The vote in the assembly, elected in landmark polls on July 7, came after the National Transitional Council handed over power on Wednesday, in a symbolic move marking the first peaceful transition in Libya’s modern history after four decades of Kadhafi’s iron-fisted rule.
The assembly is tasked with choosing an interim government that will steer the country until fresh elections can be held under a new constitution to be drafted by a panel of 60 members.Its new president is an economist with a doctorate from Britain, who held leading posts in the Kadhafi regime in the 1970s before defecting in 1980 to join the opposition in exile.
Hounded by Kadhafi’s intelligence service, Megaryef survived assassination attempts in Rome in 1981, in Casablanca in 1984 and in Madrid in 1985, his daughter Asma said.
The Kadhafi regime also took reprisals against family members who stayed in Libya, jailing several of his brothers.
Regarded as a moderate Islamist close to the Muslim Brotherhood, Megaryef was elected to the assembly on the ticket of his former exiled grouping, now renamed the National Front Party.
A member of the Brotherhood’s Justice and Construction Party (JCP), who asked not to be identifed, said Megaryef’s election was “a victory for the Islamists.”
But an independent assembly member said several members voted for him on geographical and not religious or political grounds.
Megaryef was born in 1940 in Libya’s second city Benghazi, which was the cradle of last year’s uprising but many of whose residents have complained their role has not been sufficiently rewarded in the post-Kadhafi Libya.
At the session, which was broadcast live on state television and ran on into the early hours of Friday, the assembly also elected the first of two vice presidents.
Jommaa Atiga, an independent from Libya’s third-largest city Misrata, which resisted a devastating siege by Kadhafi’s forces during last year’s uprising, defeated JCP candidate Salah al-Makhzum.
The assembly adjourned its session at 3:30 am (0130 GMT) without electing a second vice president.
Under the interim constituion, decisions in the assembly require a two-thirds majority to pass, making cooperation necessary to avoid gridlock in the delicate transition.

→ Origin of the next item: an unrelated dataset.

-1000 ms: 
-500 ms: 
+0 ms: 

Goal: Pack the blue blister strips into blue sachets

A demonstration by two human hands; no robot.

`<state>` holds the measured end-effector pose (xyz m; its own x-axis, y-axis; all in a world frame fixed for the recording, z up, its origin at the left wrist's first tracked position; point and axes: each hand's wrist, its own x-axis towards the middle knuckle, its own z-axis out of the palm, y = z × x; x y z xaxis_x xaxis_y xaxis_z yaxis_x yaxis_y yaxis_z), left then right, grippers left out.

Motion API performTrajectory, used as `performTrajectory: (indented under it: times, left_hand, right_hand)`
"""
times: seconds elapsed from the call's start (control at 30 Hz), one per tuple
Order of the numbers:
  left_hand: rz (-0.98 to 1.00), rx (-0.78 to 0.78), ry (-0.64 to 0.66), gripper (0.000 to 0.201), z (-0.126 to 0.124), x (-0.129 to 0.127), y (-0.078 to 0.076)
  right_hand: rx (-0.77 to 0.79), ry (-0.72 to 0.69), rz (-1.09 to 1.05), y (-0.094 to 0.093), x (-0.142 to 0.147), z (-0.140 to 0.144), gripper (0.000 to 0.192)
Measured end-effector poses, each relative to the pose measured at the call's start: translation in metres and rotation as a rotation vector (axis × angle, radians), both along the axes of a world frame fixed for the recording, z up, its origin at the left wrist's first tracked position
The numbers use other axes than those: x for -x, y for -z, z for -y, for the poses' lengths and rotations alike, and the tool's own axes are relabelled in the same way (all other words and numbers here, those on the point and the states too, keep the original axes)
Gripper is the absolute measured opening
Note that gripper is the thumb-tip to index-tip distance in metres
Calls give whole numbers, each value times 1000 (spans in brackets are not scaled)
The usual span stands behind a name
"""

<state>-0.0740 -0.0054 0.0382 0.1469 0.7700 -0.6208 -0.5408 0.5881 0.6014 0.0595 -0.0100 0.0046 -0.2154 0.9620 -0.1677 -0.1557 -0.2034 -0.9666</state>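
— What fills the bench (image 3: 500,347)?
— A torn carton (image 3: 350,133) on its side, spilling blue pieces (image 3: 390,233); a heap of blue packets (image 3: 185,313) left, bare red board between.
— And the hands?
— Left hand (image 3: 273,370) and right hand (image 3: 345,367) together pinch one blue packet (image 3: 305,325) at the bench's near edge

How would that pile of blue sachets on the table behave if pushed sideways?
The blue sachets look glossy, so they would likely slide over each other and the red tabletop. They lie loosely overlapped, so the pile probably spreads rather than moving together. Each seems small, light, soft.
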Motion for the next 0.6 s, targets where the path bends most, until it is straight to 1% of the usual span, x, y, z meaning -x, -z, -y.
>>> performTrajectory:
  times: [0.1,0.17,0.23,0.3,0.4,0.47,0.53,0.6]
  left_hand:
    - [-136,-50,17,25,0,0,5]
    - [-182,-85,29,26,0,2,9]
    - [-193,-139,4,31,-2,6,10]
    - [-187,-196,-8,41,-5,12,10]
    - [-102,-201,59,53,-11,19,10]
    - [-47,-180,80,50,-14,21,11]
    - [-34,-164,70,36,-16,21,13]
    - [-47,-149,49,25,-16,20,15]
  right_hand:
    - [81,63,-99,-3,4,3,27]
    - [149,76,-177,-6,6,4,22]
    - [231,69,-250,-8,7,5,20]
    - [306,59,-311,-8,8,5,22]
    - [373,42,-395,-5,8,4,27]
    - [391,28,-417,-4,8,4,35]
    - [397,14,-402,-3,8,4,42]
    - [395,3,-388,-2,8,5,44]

The majority of the assembly’s 200 seats were set aside for independent candidates, many of whose loyalties and ideologies remain unclear but who are being wooed by various blocs.
Political parties were allowed to contest just 80 of the seats.
The liberal National Forces Alliance of Mahmud Jibril, who served as premier during last year’s conflict, won 39 on its own. It can also counts on the support of a centrist party led by Ali Tarhuni, who held several key posts during last year’s revolt, and which won two seats.
The Brotherhood’s JCP took 17 seats but its leader, Mohammed Sawan, has said it can match the support of Jibril’s party in the assembly with the backing of independents.